TİP IV HİPERSENSİTİVİTE REAKSİYONLARI
Geçikmiş tipte hipersensitivite reaksiyonları olarak da bilinen, Tip IV hipersensitivite reaksiyonları, antijen spesifik efektör T hücreleri aracılığıyla meydana gelir. Diğer hipersensitivite reaksiyonlarından, antijenle karşılaşılmasından duyarlılık reaksiyonun gerçekleşmesine kadar geçen sürenin uzunluğu (1 ile 3 gün) ile ayrılır. Antijenler alınır, işlenir ve makrofajlar veya dendritik hücreler tarafından sunulur.
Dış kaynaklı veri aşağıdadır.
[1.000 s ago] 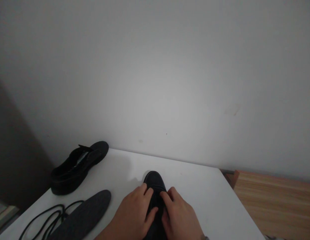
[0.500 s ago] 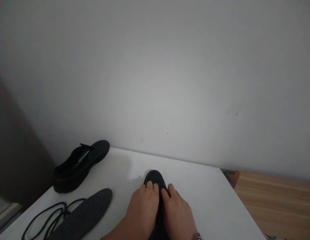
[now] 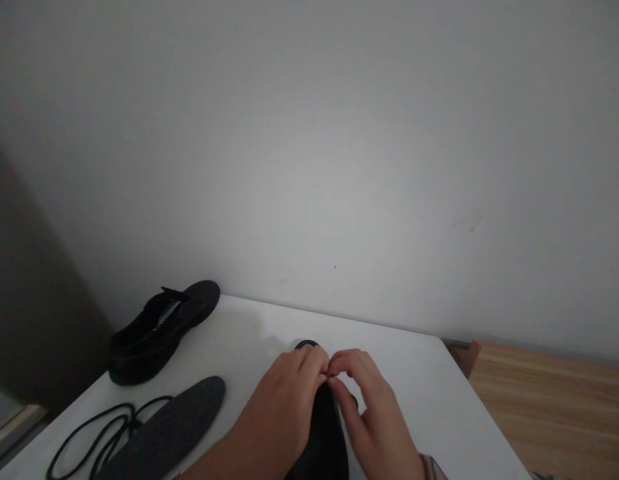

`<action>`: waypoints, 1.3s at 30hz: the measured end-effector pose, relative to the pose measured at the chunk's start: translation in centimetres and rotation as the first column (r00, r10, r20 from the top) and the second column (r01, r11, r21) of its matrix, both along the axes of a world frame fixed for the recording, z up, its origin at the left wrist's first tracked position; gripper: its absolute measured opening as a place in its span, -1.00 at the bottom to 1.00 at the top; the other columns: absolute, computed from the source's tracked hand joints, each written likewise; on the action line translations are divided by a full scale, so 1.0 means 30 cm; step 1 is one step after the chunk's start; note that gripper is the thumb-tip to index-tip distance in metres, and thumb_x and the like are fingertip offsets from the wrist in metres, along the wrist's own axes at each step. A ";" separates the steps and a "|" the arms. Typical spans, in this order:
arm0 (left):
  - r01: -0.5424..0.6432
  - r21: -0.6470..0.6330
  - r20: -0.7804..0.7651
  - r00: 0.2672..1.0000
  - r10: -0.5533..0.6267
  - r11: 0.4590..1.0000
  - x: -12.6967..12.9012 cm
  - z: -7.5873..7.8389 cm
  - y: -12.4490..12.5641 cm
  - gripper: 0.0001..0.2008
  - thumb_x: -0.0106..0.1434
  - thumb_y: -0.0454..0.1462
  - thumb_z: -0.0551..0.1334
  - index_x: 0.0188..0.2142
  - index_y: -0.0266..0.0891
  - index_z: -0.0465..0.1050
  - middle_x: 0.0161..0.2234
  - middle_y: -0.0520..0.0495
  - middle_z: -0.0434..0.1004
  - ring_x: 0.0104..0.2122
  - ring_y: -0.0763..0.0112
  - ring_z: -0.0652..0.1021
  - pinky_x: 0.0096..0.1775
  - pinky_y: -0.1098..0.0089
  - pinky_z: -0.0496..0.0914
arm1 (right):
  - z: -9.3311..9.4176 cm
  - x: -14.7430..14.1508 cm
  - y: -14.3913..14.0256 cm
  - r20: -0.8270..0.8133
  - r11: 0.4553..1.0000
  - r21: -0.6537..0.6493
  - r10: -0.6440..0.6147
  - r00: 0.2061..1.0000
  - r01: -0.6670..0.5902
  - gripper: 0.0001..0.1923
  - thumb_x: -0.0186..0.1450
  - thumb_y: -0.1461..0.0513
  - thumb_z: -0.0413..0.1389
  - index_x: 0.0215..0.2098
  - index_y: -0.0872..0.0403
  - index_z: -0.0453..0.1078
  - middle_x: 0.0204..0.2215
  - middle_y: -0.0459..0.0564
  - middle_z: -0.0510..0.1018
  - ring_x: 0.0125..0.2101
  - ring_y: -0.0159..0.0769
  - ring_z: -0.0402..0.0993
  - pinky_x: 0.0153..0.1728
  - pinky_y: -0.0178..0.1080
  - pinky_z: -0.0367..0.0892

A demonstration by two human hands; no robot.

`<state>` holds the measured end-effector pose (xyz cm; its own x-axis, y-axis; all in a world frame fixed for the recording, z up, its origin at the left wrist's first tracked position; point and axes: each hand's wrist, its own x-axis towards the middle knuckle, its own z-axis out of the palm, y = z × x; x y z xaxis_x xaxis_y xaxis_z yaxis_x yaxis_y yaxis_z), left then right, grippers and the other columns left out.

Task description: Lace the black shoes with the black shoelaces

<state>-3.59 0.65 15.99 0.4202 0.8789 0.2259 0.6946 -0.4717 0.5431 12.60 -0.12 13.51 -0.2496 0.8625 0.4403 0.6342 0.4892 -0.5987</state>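
A black shoe points away from me on the white table, its middle covered by my hands. My left hand lies over its upper, the fingers closed and bent toward the right. Thumb and forefinger of my right hand pinch together just above the shoe, meeting the left fingertips. Whatever the two hands pinch is too small and hidden to make out. A small dark piece shows between my right thumb and palm; I cannot tell what it belongs to.
Another black shoe stands at the table's back left, near the wall. In front of it lie a dark grey insole and a looped black lace. The white table meets the wall; wooden furniture is on the right.
Both hands were gripping the shoe's sides from above. Now their fingertips have come together over its middle, the right hand lifted and turned into a pinch.
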 end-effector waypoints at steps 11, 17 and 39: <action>-0.168 0.102 0.829 0.559 0.010 0.980 -0.182 0.138 -0.011 -0.95 0.43 -0.29 0.08 -0.22 -0.13 0.25 -0.53 0.13 0.42 -0.53 0.43 0.44 -0.42 0.43 0.40 | 0.233 0.125 -0.077 -0.649 0.985 0.088 -0.058 0.759 0.150 -0.88 0.38 0.10 0.16 -0.23 -0.04 0.42 -0.46 -0.08 0.57 -0.39 -0.29 0.54 -0.32 -0.32 0.49; -0.331 0.102 0.616 0.761 0.201 0.938 -0.225 0.072 0.007 -0.88 0.42 -0.21 0.07 -0.28 -0.12 0.26 -0.56 0.17 0.19 -0.59 0.46 0.27 -0.55 0.49 0.18 | 0.160 0.205 -0.047 -0.705 0.977 0.029 -0.130 0.697 0.211 -0.82 0.32 0.06 0.23 -0.27 -0.03 0.43 -0.48 -0.15 0.47 -0.44 -0.43 0.37 -0.41 -0.50 0.34; 0.051 -0.429 0.431 0.889 0.155 0.902 -0.133 -0.216 -0.031 -0.69 0.33 -0.10 0.14 -0.43 -0.19 0.50 0.23 -0.16 0.29 0.09 0.17 0.46 -0.17 0.41 0.45 | -0.128 0.112 -0.034 0.050 0.947 -0.317 0.061 0.997 -0.042 -0.63 0.44 0.03 -0.02 -0.40 0.01 0.47 -0.30 0.07 0.63 -0.11 -0.13 0.58 -0.10 -0.22 0.43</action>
Spesifik antijenleri tanıyan Th1 efektör hücreleri (bunlar az bulunur ve gelmeleri zaman alır), makrofajları aktive eden kemokinleri ve doku hasarlarında aracılık yapan sitokinleri salgılamak üzere uyarılırlar. IFN-γ; makrofajları aktive eder ve makrofajların inflamatuvar medyatörleri salgılamasını artırır. Bu arada TNF-α ve TNF-β endotel hücreleri aktive eder, vasküler geçirgenliği artırır ve lokal dokulara hasar verirler.
Prototip tip IV hipersensitivite reaksiyonu tüberkülin testidir; fakat kontakt duyarlanmaya neden olan antijenler (zehirli sarmaşık, belli metaller vb.) ile de benzer reaksiyonlar meydana gelir ve eritem, hücresel infiltrasyon ve veziküllerle karakterize epidermal reaksiyonlar oluşur. CD8+ T hücreleri, direk toksisite yoluyla da hasara aracılık edebilirler.
Efektörlerin makrofaj olduğu Th1 aracılı hipersensitivite reaksiyonlarının aksine, Th2 aracılı hipersensitivite reaksiyonlarında, eozinofiller hakimdir. Th2 efektör T hücreleri, kronik astımda doku hasarları ile ilişkilidir. Th2 hücreleri, eozinofilleri hazırlamak ve aktive etmek için sitokin (IL-5 ve eotaksin) üretirler, böylece eozinofillerin degranülasyonuna ve bunun da ötesinde doku zedelenmesine ve geri dönüşü olmayan kronik hava yolu hastalıklarına öncülük ederler.
Bazı otoimmün hastalıklarda efektör T hücreleri, self antijenleri özellikle fark ederler. Hem direk sitotoksisite yolu ile hem de aktive edilmiş makrofajlar aracılı inflamatuvar reaksiyonlar yolu ile doku hasarına neden olurlar. Tip I insülin bağımlı diabetes mellitusta; T hücreleri, pankreatik β adacık hücrelerinin yıkımına aracılık ederler. Myelin temel proteinlerine özgü IFN-γ üreten T hücreleri multipl sklerozda saptanmıştır. Romatoit artrit kısmen de olsa aktive edilmiş Th1 hücrelerinin neden olduğu diğer bir otoimmün hastalıktır.